Current projects:
A mesoscopic theory of biodiversity
We are combining theory and experiments to define and develop ecology and evolution at the mesoscale. For example, how do food webs assemble and persist over landscapes containing networks of habitat?
We use model systems to test and advance theory. These include laboratory microcosms of microbes and microarthropods, aquatic mesocosms, and natural networks of mosses and their fauna to test the assumptions and predictions of our theory.
Connected Protected Area Networks
Habitat loss and fragmentation is driven by natural and human activities. We are designing connected protected area networks of habitat (Gonzalez et al. 2018) as a way to support biodiversity and maintain ecosystem functions and services over time across ecoregions. The map on the left shows protected areas in yellow, and the corridors in green our models proposed for the Saint Lawrence ecoregion.
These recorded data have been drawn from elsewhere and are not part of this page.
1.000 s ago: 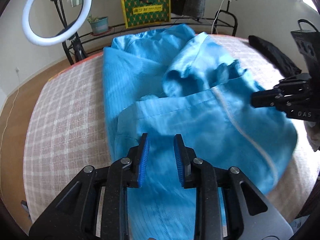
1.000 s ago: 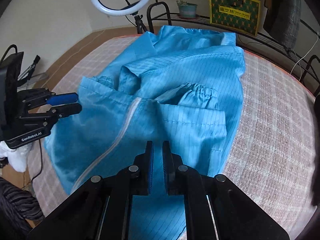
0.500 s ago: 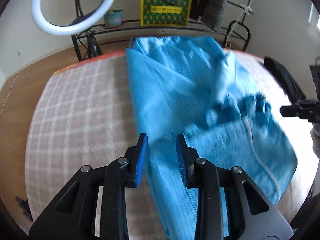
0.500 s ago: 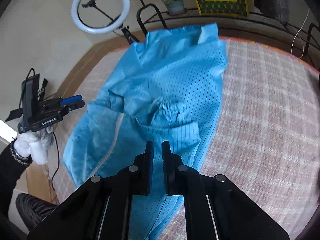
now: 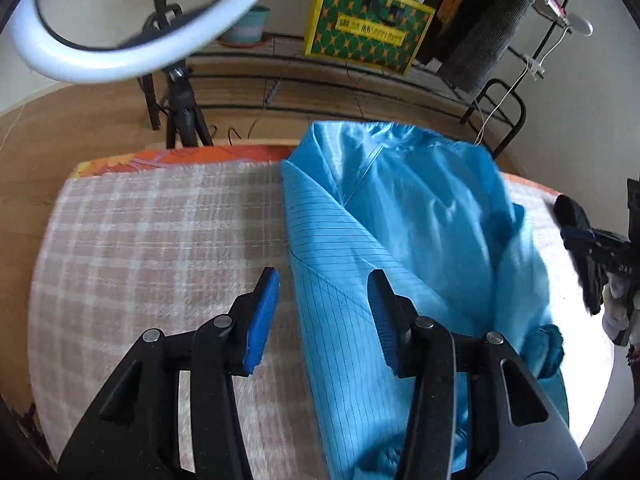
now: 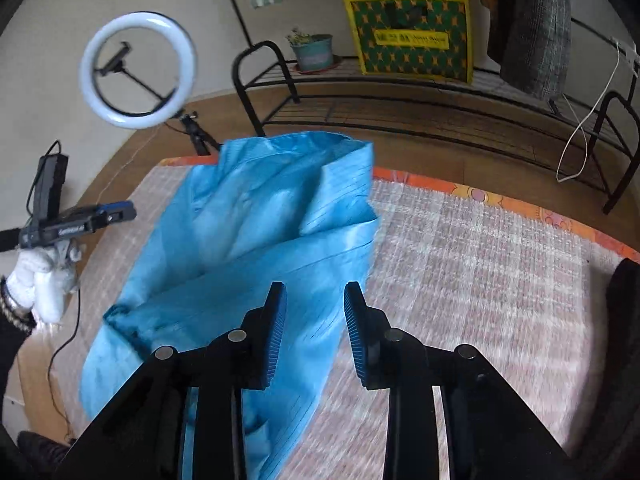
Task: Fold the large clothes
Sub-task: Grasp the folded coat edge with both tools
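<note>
A large blue striped garment [image 5: 400,220] lies lengthwise on a pink checked blanket [image 5: 160,240], its collar at the far end. My left gripper [image 5: 322,312] hovers over the garment's left folded edge. Its jaws are opening and the blue pads [image 5: 262,316] press on nothing. My right gripper [image 6: 316,320] hangs over the garment [image 6: 260,220] at its right edge, jaws also opening, with cloth below them but not pinched. In each view the other gripper shows at the side: the right gripper [image 5: 584,264], and the left gripper [image 6: 128,211] in a white-gloved hand [image 6: 44,284].
A ring light [image 6: 138,70] on a tripod stands beyond the blanket's far left corner. Behind it runs a low black metal rack [image 6: 400,92] with a yellow-green box [image 6: 408,36] and a plant pot [image 6: 314,52]. A dark object [image 5: 572,212] lies at the blanket's right edge.
Both grippers have travelled along the garment toward its collar end, and both sets of jaws have spread wider. The folded-over zipper part has dropped out of view.
</note>
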`<state>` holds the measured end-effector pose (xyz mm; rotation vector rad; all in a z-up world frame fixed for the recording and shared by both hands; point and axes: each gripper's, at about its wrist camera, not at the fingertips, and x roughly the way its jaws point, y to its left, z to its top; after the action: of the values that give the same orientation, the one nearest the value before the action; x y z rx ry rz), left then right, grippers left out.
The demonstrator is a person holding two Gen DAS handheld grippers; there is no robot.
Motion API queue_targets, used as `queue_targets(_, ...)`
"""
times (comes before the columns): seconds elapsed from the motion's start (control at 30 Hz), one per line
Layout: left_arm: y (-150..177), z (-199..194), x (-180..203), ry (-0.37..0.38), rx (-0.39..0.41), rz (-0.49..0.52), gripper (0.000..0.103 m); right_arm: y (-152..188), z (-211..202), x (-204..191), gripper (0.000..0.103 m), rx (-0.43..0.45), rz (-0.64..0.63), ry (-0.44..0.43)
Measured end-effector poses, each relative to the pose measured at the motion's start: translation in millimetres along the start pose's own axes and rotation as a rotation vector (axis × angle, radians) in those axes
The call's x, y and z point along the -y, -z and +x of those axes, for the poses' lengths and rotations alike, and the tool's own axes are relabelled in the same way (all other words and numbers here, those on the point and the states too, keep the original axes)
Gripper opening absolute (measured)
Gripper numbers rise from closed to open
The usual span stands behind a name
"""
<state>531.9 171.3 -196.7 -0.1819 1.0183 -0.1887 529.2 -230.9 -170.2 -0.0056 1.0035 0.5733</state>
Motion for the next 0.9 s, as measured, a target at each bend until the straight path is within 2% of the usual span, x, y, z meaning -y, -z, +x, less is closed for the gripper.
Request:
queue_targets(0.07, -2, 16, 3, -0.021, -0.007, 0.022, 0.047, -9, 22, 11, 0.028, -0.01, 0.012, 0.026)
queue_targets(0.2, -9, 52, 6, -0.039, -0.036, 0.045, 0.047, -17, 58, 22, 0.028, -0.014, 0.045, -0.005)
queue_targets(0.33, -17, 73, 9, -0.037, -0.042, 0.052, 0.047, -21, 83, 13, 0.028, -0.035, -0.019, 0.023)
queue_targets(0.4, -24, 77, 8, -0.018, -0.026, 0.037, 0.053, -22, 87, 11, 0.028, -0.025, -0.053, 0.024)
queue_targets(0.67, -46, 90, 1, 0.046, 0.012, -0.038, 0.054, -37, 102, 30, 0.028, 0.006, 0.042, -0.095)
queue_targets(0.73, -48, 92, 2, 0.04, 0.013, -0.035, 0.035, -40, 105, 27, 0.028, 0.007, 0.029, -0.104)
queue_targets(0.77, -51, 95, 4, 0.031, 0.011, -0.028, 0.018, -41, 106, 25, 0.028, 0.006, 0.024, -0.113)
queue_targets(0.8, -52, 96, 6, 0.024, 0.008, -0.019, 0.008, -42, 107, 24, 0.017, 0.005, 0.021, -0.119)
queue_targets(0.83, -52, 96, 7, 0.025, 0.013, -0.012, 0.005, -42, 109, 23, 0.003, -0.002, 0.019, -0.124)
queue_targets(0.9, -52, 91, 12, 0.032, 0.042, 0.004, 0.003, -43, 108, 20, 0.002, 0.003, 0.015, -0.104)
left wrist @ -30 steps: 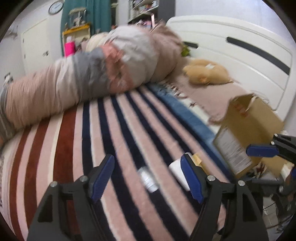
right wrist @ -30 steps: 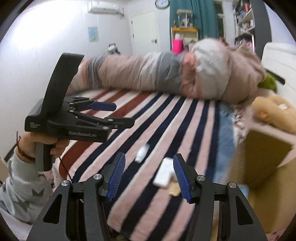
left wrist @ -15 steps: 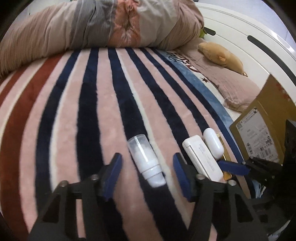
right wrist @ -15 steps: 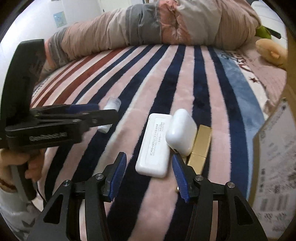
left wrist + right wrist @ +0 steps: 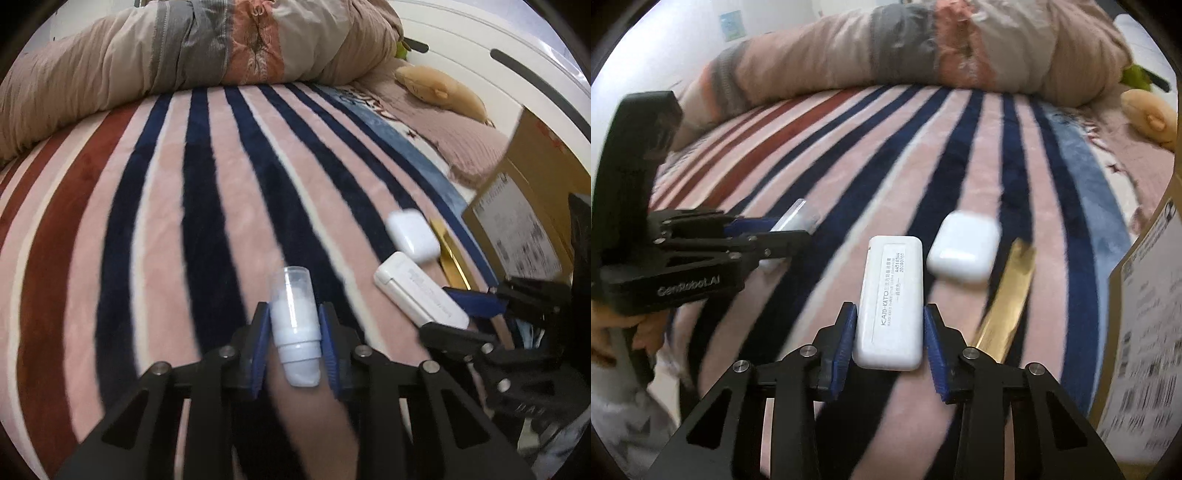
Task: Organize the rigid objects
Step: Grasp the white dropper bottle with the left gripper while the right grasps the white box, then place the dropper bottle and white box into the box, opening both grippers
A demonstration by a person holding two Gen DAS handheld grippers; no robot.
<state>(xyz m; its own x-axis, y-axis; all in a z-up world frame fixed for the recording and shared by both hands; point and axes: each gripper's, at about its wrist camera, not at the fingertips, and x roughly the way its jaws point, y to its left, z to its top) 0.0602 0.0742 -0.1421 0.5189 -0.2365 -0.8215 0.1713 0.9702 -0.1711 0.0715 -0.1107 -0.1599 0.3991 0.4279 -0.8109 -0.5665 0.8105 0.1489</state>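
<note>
Both claws are sitting on their targets at once, so you are working two grasps side by side. Your left gripper [image 5: 294, 345] is narrowed onto the small white bottle [image 5: 294, 325], which is lying low in the middle of the left wrist frame; its blue pads [image 5: 260, 350] are pressing against the bottle's two sides, so I am judging it as held. The bottle's long axis is running straight along the fingers, clear cap pointing up the frame and white base toward the camera, and it is resting on the striped blanket [image 5: 166, 221].

Your right gripper [image 5: 888, 341] is bracketing the flat white case [image 5: 892, 302] in the lower middle of the right wrist frame. Its long axis is also pointing away along the fingers, with the printed label running lengthwise. The pads are lying right at the case's long edges, but whether they are already squeezing or only just beside it I cannot tell.

To the upper right of the case the rounded white earbud box [image 5: 962, 251] is lying just beside it, and the gold strip [image 5: 1008, 295] is running diagonally at the right, close to the right-hand finger. The cardboard box [image 5: 1145, 314] is filling the right edge of that frame, nearer to your right gripper than to your left, and it is looking like the likely place for these things, so you are probably lifting toward the right.
</note>
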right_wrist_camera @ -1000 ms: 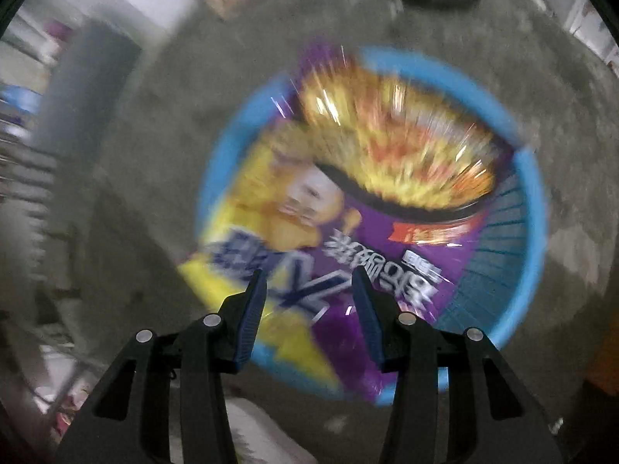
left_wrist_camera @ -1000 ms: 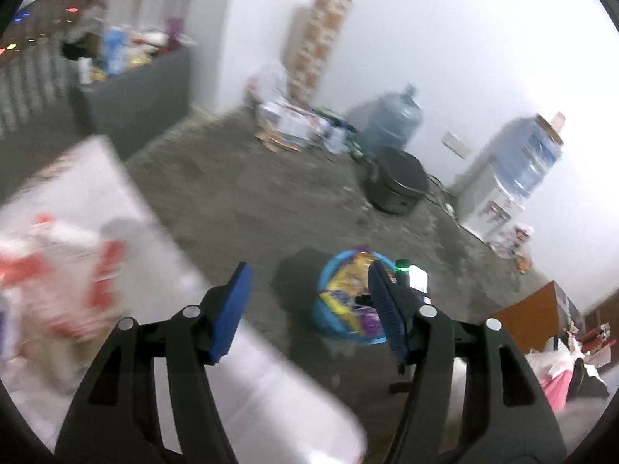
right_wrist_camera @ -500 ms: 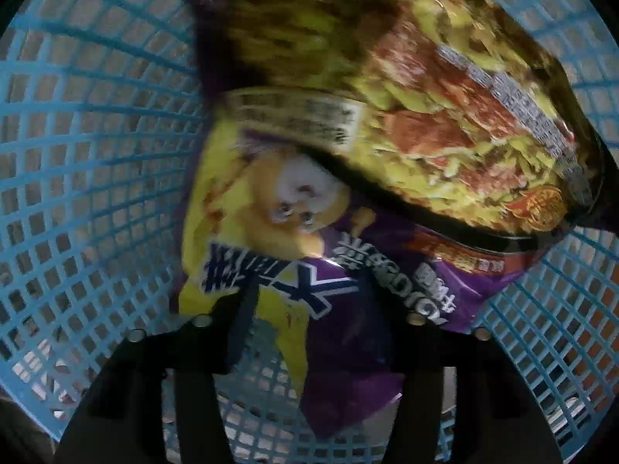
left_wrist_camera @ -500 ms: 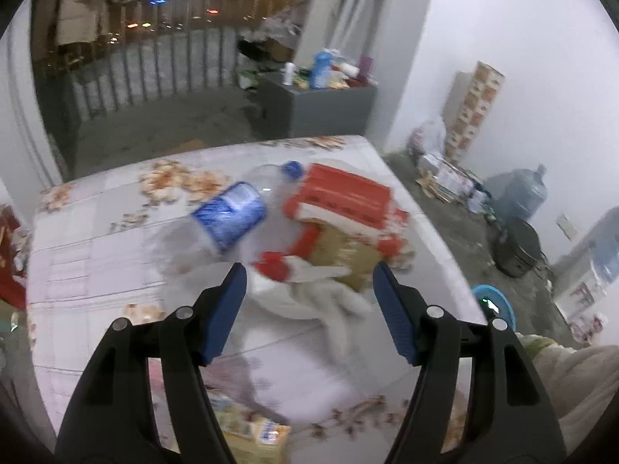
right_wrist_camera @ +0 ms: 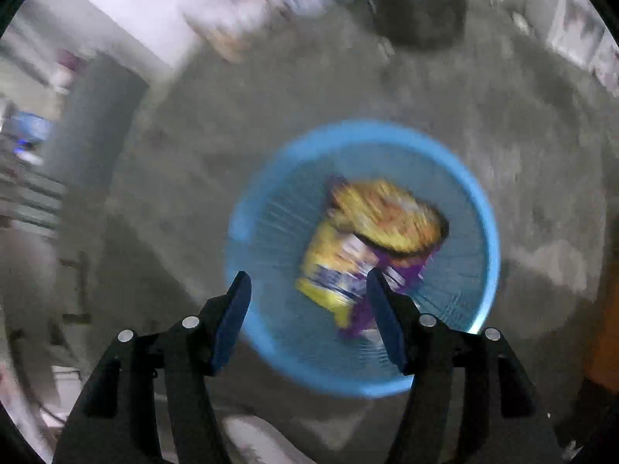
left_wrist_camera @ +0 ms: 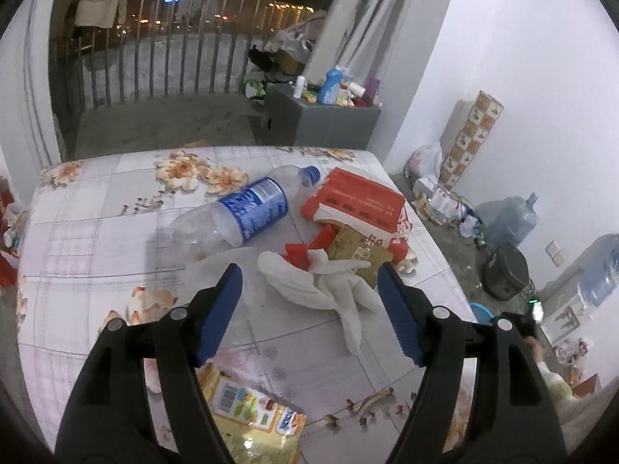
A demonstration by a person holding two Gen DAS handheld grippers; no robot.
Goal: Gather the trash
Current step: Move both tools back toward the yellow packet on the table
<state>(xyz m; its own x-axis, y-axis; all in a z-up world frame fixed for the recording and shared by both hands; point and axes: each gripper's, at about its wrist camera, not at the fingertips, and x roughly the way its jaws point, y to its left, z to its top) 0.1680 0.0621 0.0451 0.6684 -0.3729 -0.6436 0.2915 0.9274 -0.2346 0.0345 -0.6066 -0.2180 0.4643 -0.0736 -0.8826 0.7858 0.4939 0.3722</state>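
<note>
My left gripper (left_wrist_camera: 309,286) hangs over a table with a floral cloth (left_wrist_camera: 96,239), its jaws opening with nothing between the pads. Just ahead of it lies crumpled white tissue (left_wrist_camera: 329,286), a red and white carton (left_wrist_camera: 359,208), a brown packet (left_wrist_camera: 359,251) and a clear plastic bottle with a blue label (left_wrist_camera: 247,212). A yellow snack wrapper (left_wrist_camera: 247,413) lies under the left finger. My right gripper (right_wrist_camera: 307,297) is above a blue mesh basket (right_wrist_camera: 271,201) on the floor, jaws opening and empty. A purple and yellow snack bag (right_wrist_camera: 371,239) lies inside the basket.
A grey cabinet (left_wrist_camera: 321,120) topped with bottles stands beyond the table by a railing (left_wrist_camera: 166,38). Right of the table on the concrete floor are a black cooker (left_wrist_camera: 506,270), water jugs (left_wrist_camera: 510,220) and bags by the wall. The basket's rim (left_wrist_camera: 481,311) peeks past the table edge.
The left gripper swung from facing the floor and basket round to the table trash. The right gripper let go of the snack bag, which now lies in the basket, and rose above it.
</note>
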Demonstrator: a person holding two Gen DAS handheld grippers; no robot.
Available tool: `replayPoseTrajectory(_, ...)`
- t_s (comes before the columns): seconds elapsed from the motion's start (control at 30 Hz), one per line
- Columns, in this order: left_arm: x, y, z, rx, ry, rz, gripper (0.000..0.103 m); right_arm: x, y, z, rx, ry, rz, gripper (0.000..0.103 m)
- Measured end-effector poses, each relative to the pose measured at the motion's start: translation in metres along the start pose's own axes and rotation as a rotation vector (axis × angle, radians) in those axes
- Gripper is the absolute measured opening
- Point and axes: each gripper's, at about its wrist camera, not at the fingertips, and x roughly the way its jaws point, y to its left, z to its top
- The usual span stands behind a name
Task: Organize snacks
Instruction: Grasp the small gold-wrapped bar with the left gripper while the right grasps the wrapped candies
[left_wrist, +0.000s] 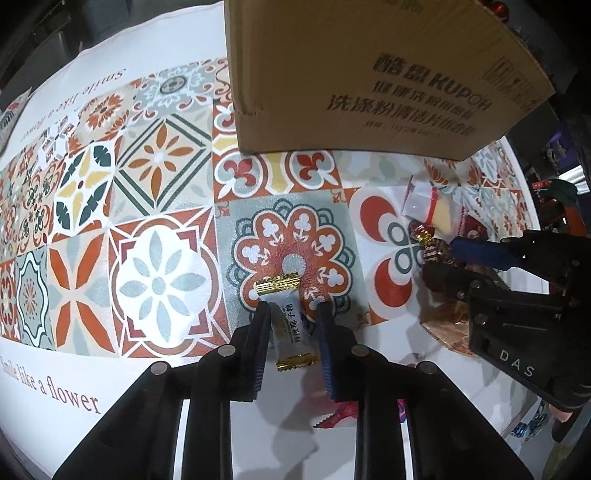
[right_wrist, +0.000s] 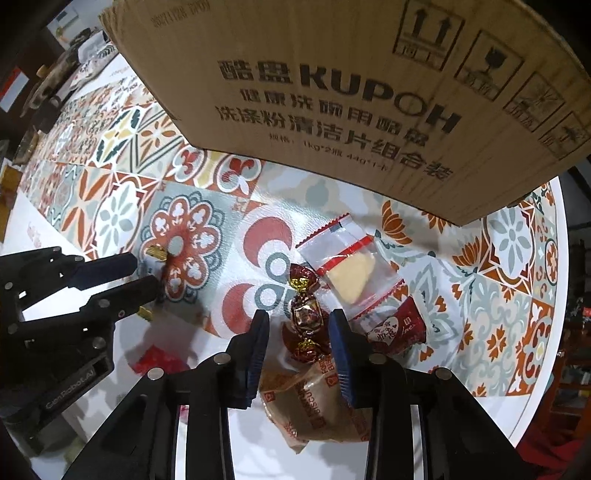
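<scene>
Black left tongs (left_wrist: 293, 314) stand narrow around a small white candy in a gold-edged wrapper (left_wrist: 286, 325); their blue-padded fingers (left_wrist: 327, 332) flank the candy, and whether both pads press it cannot be told. The candy lies on the tile-patterned counter (left_wrist: 159, 206).

Black right tongs (right_wrist: 299, 321) likewise stand narrow around a dark red foil-wrapped candy (right_wrist: 304, 314), which lies among other snacks: a clear packet with a red stripe holding a pale yellow piece (right_wrist: 343, 262), a dark red heart-printed packet (right_wrist: 395, 328) and a brown biscuit packet (right_wrist: 314, 406) just beneath the pads. A brown printed cardboard box (right_wrist: 332, 92), the likely destination, stands beyond both candies.

Probable faults:
- Foil twist ends are slippery; an off-centre grip may let either candy pivot or drop on lifting.
- Right pads may snag the adjacent biscuit packet, dragging it along.
</scene>
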Motion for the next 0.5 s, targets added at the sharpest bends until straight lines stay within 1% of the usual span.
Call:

Here’s a dashboard of maps where you can explore priorities for different species and scenarios.
We are working with many stakeholders, including the Canadian and Quebec governments, conservation NGOs, and many municipalities to map changing functional connectivity and prioritize action to reach the 2030 targets of the UN CBD Global Biodiversity Framework (e.g. 30% connected protected areas by 2030).
Evolutionary rescue
We have found that population extinction can be avoided by very rapid evolution and adaptation.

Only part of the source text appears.